__YOUR GOAL__:
Give every line below again, exactly as it appears.

INFORMATION SHOWN Start Marker

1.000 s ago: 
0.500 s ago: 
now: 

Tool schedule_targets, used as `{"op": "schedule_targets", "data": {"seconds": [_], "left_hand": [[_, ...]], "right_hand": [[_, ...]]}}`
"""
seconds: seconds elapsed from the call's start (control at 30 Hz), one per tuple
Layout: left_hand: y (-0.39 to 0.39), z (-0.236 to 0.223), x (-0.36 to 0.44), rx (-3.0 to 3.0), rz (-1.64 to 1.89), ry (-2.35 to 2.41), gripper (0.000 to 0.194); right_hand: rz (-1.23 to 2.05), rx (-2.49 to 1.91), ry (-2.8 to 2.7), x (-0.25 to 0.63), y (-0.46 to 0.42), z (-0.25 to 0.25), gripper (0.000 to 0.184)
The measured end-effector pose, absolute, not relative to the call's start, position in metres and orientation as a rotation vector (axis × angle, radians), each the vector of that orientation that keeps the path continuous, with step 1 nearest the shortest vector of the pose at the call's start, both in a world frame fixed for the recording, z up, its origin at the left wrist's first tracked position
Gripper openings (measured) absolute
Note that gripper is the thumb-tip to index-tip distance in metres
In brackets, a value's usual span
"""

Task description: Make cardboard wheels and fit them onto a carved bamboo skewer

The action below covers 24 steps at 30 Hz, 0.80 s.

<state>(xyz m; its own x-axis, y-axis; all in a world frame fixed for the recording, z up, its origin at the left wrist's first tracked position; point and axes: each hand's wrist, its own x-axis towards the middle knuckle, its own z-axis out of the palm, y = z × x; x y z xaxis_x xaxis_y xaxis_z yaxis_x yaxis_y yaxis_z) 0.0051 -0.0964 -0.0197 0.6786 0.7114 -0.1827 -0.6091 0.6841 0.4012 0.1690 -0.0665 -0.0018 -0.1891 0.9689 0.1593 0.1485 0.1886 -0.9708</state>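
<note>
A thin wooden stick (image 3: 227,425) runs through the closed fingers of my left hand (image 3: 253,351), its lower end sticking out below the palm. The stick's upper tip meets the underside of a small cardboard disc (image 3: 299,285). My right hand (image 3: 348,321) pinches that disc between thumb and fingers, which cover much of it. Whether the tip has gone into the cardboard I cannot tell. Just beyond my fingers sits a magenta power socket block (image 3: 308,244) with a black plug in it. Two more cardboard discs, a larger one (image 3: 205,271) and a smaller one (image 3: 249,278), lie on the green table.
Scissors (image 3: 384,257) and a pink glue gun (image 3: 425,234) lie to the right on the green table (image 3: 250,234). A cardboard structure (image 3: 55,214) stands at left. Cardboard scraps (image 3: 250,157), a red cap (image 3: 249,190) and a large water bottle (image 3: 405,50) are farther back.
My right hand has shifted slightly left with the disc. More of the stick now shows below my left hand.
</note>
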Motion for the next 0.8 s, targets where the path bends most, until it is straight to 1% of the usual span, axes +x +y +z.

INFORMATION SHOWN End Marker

__WRITTEN SOLUTION__:
1.000 s ago: 
0.500 s ago: 
now: 

Tool schedule_targets, used as `{"op": "schedule_targets", "data": {"seconds": [_], "left_hand": [[_, ...]], "right_hand": [[_, ...]]}}`
"""
seconds: seconds elapsed from the call's start (control at 30 Hz), one per tuple
Layout: left_hand: y (-0.39 to 0.39), z (-0.236 to 0.223), x (-0.36 to 0.44), rx (-3.0 to 3.0), rz (-1.64 to 1.89), ry (-2.35 to 2.41), gripper (0.000 to 0.194); right_hand: rz (-1.23 to 2.05), rx (-2.49 to 1.91), ry (-2.8 to 2.7), x (-0.25 to 0.63), y (-0.46 to 0.42), z (-0.25 to 0.25), gripper (0.000 to 0.184)
The measured end-effector pose, absolute, not relative to the call's start, position in metres and orientation as a rotation vector (axis × angle, radians), each the vector of that orientation that keeps the path continuous, with step 1 nearest the shortest vector of the pose at the call's start, both in a world frame fixed for the recording, z up, its origin at the left wrist's first tracked position
Gripper openings (measured) absolute
Note that gripper is the thumb-tip to index-tip distance in metres
In brackets, a value's usual span
"""

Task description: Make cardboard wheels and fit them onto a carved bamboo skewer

The action below covers 24 steps at 30 Hz, 0.80 s.

<state>(xyz m; its own x-axis, y-axis; all in a world frame fixed for the recording, z up, its origin at the left wrist's first tracked position; point and axes: each hand's wrist, its own x-axis towards the middle knuckle, its own z-axis out of the palm, y = z × x; x y z xaxis_x xaxis_y xaxis_z yaxis_x yaxis_y yaxis_z) 0.0051 -0.0964 -0.0197 0.6786 0.7114 -0.1827 -0.6091 0.6841 0.4012 0.1690 -0.0665 -0.0018 -0.1891 0.9689 0.1593 0.1485 0.1886 -0.9708</state>
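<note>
A thin wooden stick (image 3: 227,425) runs through the closed fingers of my left hand (image 3: 253,351), its lower end sticking out below the palm. The stick's upper tip meets the underside of a small cardboard disc (image 3: 299,285). My right hand (image 3: 348,321) pinches that disc between thumb and fingers, which cover much of it. Whether the tip has gone into the cardboard I cannot tell. Just beyond my fingers sits a magenta power socket block (image 3: 308,244) with a black plug in it. Two more cardboard discs, a larger one (image 3: 205,271) and a smaller one (image 3: 249,278), lie on the green table.
Scissors (image 3: 384,257) and a pink glue gun (image 3: 425,234) lie to the right on the green table (image 3: 250,234). A cardboard structure (image 3: 55,214) stands at left. Cardboard scraps (image 3: 250,157), a red cap (image 3: 249,190) and a large water bottle (image 3: 405,50) are farther back.
My right hand has shifted slightly left with the disc. More of the stick now shows below my left hand.
</note>
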Motion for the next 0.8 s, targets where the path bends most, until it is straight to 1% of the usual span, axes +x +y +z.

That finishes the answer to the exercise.